PROBLEM REQUIREMENTS | For the entries below, print exactly the lines between the line holding "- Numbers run" and the line holding "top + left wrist", inclusive, and nothing else.

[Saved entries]
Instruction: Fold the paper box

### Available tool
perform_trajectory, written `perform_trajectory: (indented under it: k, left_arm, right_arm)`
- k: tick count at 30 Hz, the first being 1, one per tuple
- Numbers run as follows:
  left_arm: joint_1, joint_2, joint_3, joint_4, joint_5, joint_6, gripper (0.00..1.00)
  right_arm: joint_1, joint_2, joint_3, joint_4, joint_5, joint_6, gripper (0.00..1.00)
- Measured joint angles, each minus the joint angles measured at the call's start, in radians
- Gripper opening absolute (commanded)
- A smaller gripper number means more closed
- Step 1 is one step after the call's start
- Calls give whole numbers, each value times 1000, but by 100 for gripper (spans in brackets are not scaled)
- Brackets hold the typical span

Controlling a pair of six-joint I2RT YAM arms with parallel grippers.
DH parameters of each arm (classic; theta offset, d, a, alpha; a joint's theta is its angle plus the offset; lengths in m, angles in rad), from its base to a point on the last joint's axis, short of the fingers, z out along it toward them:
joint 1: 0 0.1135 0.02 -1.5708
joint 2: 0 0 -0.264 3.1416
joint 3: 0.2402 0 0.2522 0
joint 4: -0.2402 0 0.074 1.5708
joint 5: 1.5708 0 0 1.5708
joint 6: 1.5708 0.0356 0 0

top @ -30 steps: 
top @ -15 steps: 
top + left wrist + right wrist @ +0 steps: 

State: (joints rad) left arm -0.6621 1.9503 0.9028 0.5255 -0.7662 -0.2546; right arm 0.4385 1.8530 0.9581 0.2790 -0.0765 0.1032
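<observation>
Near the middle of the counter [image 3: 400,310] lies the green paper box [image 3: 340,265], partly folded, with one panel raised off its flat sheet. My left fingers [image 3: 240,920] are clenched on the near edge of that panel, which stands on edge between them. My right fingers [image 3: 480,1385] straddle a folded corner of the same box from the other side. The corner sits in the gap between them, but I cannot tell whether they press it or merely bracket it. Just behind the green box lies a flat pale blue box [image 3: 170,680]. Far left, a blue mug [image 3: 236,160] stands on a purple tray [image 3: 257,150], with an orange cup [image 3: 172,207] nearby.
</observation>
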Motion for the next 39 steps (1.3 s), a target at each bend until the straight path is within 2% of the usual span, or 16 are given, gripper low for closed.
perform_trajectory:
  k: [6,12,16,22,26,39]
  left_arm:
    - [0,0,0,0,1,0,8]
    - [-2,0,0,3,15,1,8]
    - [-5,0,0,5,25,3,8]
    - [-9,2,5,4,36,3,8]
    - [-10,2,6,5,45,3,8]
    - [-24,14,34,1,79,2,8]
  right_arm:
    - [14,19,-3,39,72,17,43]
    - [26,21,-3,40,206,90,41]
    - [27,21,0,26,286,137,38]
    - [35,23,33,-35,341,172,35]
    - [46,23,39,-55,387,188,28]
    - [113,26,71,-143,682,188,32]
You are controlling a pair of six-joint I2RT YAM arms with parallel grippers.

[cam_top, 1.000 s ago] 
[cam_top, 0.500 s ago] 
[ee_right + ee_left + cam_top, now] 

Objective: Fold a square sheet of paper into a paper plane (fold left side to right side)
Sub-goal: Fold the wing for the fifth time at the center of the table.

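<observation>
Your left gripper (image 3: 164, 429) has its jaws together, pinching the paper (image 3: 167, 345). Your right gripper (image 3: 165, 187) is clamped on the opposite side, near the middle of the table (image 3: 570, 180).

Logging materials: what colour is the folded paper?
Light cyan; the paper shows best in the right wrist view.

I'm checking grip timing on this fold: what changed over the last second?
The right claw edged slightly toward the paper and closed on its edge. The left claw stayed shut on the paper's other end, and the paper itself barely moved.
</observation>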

OUTPUT OF THE EXERCISE |
- Numbers run as follows:
  left_arm: joint_1, joint_2, joint_3, joint_4, joint_5, joint_6, gripper (0.00..1.00)
  right_arm: joint_1, joint_2, joint_3, joint_4, joint_5, joint_6, gripper (0.00..1.00)
- Measured joint angles, each minus the joint angles measured at the call's start, in radians
- Gripper opening absolute (commanded)
- A smaller gripper number means more closed
- Step 1 is one step after the call's start
- Calls give whole numbers, each value times 1000, but by 100 for gripper (spans in brackets are not scaled)
- Brackets hold the typical span

Controlling a pair of six-joint I2RT YAM arms with parallel grippers.
DH parameters of each arm (classic; theta offset, d, a, alpha; a joint's theta is its angle plus the offset; lengths in m, angles in rad), from its base to a point on the last joint's axis, short of the fingers, z out along it toward them:
joint 1: 0 0.1135 0.02 -1.5708
joint 2: 0 0 -0.264 3.1416
joint 3: 0.2402 0 0.2522 0
joint 4: -0.2402 0 0.074 1.5708
joint 5: 1.5708 0 0 1.5708
joint 6: 1.5708 0.0356 0 0

top @ -30 steps: 
top @ -15 steps: 
top + left wrist + right wrist @ +0 steps: 

Whatever the exercise asked has now been answered.